The River Tiber is only 100 metres away today and is thought to have been much closer to the site of Sant’ Omobono two thousand five hundred years ago. When we reach earlier activity, associated either with the Archaic temple itself or hopefully pre-dating it, there may be evidence of other types of water control, such as wooden or masonry revetting (forming a wall), drainage channels or sumps.
In the 21st century, little has changed – we have dug a hole in the south-western corner of the trench in order to create a durable sump for one of the pumps to sit inside. However, it has taken the form of a large plastic dustbin with holes bored into its sides to allow water through but block silt; a sign of modern times.

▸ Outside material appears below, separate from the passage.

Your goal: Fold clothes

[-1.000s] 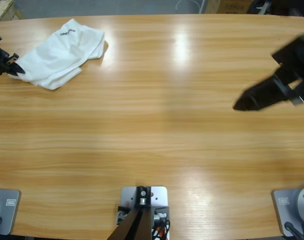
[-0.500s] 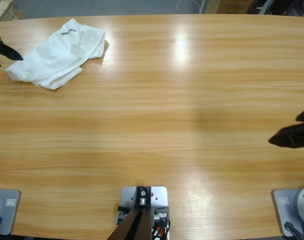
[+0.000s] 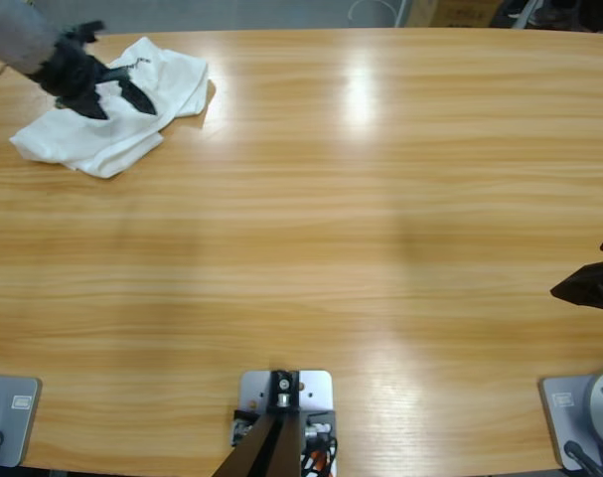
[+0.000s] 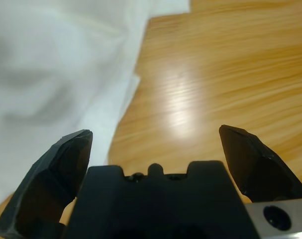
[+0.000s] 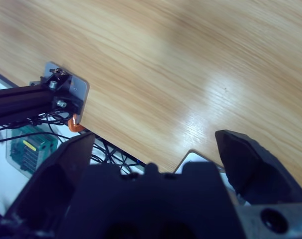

We were sad to say goodbye to one of the members of team D10 on Thursday, Assunta. Here is a picture of the team, unfortunately Marco and Ivan were busy elsewhere - from left to right: Andrea, Luca, me, Assunta and Ida. She will be greatly missed.
The Charterhouse is working in partnership with Crossrail, its contractors BFK and MOLA, and the Museum of London and Islington Council to...
London’s international fish trade can be traced back 800 years to the medieval period, according to new research published in the journal...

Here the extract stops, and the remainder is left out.